Project: transformer-smaller-training-vocab

Temporary remove unused tokens during training to save ram and speed.

Project Details

Latest version: 0.3.3
Home Page: https://github.com/helpmefindaname/transformer-smaller-training-vocab
PyPI Page: https://pypi.org/project/transformer-smaller-training-vocab/

Project Popularity

PageRank: 0.003344202906708175
Number of downloads: 68128

transformer-smaller-training-vocab

Docs are available here

Motivation

Have you ever trained a transformer model and noticed that most tokens in the vocab are not used? Logically the token embeddings from those terms won't change, however they still take up memory and compute resources on your GPU. One could assume that the embeddings are just a small part of the model and therefore aren't relevant, however looking at models like xlm-roberta-large have 45.72% of parameters as "word_embeddings". Besides that, the gradient computation is done for the whole embedding weight, leading to gradient updates with very large amounts of 0s, eating a lot of memory, especially with state optimizers such as adam.

To reduce these inconveniences, this package provides a simple and easy to use way to

gather usage statistics of the vocabulary
temporary reduce the vocabulary to include no tokens that won't be used during training
fit in the tokens back in after the training is finished, so the full version can be saved.

Limitations

This library works fine, if you use any FastTokenizer However if you want to use a slow tokenizer, it get's more tricky as huggingface-transformers has - per current date - no interface for overwriting the vocabulary in transformers.
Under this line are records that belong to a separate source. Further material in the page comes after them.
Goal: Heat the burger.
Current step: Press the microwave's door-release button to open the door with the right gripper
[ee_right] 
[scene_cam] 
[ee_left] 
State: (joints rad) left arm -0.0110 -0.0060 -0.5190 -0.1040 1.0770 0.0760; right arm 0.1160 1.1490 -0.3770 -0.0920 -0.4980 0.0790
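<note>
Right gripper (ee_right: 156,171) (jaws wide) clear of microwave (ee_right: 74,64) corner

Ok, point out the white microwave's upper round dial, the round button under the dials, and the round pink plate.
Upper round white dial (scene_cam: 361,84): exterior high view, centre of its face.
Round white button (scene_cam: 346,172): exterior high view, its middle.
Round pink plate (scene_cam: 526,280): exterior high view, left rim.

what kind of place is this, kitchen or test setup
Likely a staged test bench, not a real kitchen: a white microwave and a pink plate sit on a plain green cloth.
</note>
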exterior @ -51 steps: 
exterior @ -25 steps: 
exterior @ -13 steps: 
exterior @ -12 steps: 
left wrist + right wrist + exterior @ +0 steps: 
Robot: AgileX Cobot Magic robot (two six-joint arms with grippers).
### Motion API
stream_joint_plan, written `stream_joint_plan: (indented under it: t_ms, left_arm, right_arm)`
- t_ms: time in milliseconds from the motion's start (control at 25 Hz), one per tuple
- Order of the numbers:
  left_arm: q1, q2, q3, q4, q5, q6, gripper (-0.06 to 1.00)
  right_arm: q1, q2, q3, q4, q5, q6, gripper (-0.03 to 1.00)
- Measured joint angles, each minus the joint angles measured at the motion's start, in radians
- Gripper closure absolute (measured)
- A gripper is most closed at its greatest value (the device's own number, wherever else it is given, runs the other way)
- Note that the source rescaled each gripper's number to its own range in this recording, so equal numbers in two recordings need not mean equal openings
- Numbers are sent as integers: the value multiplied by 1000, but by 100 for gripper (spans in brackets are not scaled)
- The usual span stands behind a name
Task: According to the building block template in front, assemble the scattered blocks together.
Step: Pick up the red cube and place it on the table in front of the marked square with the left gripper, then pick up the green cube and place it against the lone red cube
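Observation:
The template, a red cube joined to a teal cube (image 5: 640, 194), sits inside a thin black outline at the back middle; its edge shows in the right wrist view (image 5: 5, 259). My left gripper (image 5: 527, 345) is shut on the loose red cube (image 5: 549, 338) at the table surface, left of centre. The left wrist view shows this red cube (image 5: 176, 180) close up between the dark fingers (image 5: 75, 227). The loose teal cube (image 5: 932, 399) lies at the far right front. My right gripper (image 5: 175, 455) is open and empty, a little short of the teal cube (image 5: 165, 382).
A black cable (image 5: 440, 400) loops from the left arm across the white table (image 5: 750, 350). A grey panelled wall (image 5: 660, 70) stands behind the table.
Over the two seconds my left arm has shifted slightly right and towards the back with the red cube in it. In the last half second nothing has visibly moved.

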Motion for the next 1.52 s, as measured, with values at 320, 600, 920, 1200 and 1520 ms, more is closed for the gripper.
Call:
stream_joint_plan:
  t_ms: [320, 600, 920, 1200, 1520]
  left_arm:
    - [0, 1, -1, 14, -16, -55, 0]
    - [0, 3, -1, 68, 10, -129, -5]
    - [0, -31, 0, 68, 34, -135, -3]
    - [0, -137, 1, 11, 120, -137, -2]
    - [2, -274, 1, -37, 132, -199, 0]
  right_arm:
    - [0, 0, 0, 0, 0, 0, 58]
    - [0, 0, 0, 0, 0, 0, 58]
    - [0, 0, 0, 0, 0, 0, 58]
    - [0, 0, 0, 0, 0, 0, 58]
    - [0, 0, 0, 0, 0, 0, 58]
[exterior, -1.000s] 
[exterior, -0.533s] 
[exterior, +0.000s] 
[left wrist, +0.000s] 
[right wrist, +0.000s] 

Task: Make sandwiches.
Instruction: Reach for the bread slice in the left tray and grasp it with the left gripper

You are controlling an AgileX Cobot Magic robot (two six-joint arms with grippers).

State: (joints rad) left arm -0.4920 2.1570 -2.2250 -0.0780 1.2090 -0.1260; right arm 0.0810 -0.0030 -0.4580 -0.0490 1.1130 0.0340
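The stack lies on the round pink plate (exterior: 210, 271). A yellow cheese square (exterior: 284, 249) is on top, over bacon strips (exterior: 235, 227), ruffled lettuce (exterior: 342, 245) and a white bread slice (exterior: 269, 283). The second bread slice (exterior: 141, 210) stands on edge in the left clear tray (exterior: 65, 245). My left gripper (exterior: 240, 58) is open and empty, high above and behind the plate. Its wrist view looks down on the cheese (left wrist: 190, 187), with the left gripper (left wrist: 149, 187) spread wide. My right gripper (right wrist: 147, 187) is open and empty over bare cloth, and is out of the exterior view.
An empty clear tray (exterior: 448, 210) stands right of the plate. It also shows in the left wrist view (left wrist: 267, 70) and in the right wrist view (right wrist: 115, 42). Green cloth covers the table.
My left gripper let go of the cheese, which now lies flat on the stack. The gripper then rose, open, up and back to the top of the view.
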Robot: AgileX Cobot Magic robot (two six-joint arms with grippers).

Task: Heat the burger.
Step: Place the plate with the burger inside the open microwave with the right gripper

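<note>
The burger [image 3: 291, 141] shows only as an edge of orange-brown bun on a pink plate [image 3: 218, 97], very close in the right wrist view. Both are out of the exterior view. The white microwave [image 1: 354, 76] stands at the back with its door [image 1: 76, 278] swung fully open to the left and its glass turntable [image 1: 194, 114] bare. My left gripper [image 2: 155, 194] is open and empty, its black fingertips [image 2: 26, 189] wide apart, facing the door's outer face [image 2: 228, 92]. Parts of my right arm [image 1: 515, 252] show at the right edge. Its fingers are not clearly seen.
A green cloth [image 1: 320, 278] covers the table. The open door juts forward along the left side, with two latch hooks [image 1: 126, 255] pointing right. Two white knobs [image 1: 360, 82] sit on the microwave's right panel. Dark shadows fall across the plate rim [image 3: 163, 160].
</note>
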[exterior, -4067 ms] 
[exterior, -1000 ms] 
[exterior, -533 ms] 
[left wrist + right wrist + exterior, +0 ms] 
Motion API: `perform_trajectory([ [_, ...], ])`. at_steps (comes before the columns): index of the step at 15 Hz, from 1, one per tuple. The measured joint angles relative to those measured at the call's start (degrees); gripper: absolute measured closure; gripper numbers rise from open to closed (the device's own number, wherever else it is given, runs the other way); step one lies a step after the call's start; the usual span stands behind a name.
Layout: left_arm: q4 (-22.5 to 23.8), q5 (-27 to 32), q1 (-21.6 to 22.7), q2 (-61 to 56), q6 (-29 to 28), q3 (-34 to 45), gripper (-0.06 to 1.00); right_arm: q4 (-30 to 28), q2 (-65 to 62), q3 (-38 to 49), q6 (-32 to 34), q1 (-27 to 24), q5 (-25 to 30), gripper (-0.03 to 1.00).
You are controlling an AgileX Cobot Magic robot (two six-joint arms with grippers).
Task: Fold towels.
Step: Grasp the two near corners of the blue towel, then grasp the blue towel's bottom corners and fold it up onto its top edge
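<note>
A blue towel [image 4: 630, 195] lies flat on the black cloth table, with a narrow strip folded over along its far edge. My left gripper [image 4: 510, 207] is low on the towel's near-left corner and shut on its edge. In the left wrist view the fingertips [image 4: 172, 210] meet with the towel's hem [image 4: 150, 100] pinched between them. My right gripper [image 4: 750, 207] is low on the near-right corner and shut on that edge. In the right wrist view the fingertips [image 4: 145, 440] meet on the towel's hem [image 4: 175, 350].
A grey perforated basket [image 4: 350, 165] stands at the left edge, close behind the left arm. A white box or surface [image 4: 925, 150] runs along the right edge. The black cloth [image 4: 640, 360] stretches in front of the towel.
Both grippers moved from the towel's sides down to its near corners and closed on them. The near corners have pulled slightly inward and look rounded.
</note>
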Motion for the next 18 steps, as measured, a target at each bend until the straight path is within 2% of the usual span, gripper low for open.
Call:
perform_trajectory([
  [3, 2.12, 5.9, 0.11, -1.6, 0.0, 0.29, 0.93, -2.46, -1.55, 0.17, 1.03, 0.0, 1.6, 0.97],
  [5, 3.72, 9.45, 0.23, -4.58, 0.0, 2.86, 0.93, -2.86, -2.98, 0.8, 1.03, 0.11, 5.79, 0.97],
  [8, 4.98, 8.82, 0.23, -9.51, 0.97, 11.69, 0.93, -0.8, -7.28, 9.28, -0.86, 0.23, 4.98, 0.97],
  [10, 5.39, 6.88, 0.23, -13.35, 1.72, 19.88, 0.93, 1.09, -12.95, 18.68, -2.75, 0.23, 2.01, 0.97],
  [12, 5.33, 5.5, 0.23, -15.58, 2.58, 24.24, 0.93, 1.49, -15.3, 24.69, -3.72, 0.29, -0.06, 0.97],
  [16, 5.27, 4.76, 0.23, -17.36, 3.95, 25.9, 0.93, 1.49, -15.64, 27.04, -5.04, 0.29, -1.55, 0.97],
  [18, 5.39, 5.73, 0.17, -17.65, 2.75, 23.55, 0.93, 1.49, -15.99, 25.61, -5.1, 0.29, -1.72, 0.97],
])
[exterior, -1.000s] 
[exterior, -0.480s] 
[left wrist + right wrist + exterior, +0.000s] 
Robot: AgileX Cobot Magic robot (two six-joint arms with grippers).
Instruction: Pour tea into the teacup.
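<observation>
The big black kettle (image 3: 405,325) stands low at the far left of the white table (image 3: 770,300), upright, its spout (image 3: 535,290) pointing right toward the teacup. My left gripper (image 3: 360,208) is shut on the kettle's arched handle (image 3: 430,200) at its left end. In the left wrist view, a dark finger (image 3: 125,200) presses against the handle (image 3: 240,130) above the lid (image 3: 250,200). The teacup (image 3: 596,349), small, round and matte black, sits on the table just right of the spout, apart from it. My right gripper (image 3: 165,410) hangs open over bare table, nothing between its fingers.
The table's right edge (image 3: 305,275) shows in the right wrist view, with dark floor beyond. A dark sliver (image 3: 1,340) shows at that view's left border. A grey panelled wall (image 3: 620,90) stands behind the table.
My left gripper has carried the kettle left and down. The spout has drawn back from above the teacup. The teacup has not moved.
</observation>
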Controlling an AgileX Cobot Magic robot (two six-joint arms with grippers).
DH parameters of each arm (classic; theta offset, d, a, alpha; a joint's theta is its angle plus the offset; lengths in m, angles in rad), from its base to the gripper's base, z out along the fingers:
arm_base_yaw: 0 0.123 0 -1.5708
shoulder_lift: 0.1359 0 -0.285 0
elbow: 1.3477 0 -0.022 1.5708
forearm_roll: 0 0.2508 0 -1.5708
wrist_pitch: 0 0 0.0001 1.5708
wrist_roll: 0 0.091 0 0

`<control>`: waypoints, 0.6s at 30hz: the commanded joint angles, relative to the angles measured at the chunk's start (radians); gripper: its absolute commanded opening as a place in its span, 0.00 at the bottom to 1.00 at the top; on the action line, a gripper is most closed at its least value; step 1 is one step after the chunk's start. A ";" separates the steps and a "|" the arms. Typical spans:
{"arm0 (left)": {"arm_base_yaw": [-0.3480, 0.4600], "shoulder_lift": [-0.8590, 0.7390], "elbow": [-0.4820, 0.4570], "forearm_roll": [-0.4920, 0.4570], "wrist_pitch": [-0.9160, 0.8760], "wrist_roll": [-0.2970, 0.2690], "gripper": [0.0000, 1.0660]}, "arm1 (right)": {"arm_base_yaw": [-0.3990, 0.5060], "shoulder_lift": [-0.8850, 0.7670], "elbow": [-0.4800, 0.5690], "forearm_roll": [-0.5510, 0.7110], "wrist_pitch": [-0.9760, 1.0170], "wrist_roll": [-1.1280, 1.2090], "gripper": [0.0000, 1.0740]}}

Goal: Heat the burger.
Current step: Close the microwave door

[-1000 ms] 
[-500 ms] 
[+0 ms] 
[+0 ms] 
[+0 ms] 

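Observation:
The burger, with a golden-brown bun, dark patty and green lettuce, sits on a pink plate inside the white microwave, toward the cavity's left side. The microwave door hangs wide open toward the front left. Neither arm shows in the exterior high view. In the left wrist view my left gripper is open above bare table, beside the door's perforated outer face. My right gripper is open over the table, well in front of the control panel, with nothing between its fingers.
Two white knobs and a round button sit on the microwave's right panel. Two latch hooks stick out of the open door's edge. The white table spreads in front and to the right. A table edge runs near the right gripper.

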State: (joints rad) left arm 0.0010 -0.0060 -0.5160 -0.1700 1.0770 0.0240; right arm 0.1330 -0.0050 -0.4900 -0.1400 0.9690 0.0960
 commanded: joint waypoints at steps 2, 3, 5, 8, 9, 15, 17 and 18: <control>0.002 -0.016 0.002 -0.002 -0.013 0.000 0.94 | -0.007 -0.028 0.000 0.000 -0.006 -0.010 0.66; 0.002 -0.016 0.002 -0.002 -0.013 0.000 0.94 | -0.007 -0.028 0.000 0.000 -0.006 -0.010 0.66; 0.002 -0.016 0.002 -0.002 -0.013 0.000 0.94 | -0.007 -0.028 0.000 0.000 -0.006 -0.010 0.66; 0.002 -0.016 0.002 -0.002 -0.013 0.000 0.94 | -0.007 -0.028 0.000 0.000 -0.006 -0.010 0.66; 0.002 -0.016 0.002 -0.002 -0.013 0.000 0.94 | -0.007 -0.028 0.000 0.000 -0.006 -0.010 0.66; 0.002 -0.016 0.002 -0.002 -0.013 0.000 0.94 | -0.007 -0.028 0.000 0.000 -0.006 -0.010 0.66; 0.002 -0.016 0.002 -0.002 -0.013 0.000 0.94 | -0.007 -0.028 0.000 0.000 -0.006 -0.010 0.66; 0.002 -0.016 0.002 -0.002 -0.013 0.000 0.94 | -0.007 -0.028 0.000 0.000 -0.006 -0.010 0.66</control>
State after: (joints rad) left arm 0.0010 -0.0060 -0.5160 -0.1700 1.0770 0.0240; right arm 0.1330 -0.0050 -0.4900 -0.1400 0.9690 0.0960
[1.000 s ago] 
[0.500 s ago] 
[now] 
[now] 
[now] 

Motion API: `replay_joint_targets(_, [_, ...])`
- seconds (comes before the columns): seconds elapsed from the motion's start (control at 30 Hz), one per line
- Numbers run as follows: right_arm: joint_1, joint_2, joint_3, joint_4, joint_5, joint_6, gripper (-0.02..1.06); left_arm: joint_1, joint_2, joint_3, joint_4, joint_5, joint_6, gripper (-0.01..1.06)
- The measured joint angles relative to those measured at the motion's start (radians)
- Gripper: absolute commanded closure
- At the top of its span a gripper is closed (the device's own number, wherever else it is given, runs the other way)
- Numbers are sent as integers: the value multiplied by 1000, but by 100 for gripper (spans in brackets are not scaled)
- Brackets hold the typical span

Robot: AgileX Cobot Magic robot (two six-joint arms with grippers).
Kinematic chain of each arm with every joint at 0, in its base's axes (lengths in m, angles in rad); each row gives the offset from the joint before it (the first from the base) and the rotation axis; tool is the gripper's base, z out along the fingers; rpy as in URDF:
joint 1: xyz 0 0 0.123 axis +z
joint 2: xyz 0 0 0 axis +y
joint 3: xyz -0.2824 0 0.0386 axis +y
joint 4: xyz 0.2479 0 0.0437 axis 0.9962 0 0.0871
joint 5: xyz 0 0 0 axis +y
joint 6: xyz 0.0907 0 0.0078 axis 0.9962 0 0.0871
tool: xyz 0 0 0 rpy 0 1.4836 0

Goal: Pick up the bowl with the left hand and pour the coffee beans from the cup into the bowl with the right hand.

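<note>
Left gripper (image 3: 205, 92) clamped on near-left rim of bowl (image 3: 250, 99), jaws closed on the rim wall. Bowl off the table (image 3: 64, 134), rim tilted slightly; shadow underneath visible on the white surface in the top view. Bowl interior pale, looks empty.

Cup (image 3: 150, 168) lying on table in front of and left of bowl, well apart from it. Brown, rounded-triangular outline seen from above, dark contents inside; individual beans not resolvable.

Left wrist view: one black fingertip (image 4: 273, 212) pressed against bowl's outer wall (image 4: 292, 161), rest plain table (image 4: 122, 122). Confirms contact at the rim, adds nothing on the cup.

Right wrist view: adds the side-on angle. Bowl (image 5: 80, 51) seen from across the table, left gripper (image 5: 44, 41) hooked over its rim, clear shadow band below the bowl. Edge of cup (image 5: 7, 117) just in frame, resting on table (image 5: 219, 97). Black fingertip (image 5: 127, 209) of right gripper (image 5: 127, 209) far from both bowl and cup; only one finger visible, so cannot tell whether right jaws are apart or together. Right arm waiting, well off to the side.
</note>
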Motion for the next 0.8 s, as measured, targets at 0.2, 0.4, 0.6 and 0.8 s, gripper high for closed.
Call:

So they require a custom implementation, currently the following tokenizers are supported:

XLMRobertaTokenizer
RobertaTokenizer
BertTokenizer

If you want to use a tokenizer that is not on the list, please create an issue for it.

Quick Start

Requirements and Installation

The project is based on Transformers 4.1.0+, PyTorch 1.8+ and Python 3.8+ Then, in your favorite virtual environment, simply run:

pip install transformer-smaller-training-vocab

Example Usage

To use more efficient training, it is enough to do the following changes to an abitary training script:


  model = ...
  tokenizer = ...
  raw_datasets = ...
  ...

+ with reduce_train_vocab(model=model, tokenizer=tokenizer, texts=get_texts_from_dataset(raw_datasets, key="text")):
      def preprocess_function(examples):
          result = tokenizer(examples["text"], padding=padding, max_length=max_seq_length, truncation=True)
          result["label"] = [(label_to_id[l] if l != -1 else -1) for l in examples["label"]]
          return result
    
      raw_datasets = raw_datasets.map(
          preprocess_function,
          batched=True,
      )
    
      trainer = Trainer(
          model=model,
          train_dataset=raw_datasets["train"],
          eval_dataset=raw_datasets["validation"],
          tokenizer=tokenizer,
          ...
      )
    
      trainer.train()

+ trainer.save_model()  # save model at the end to contain the full vocab again.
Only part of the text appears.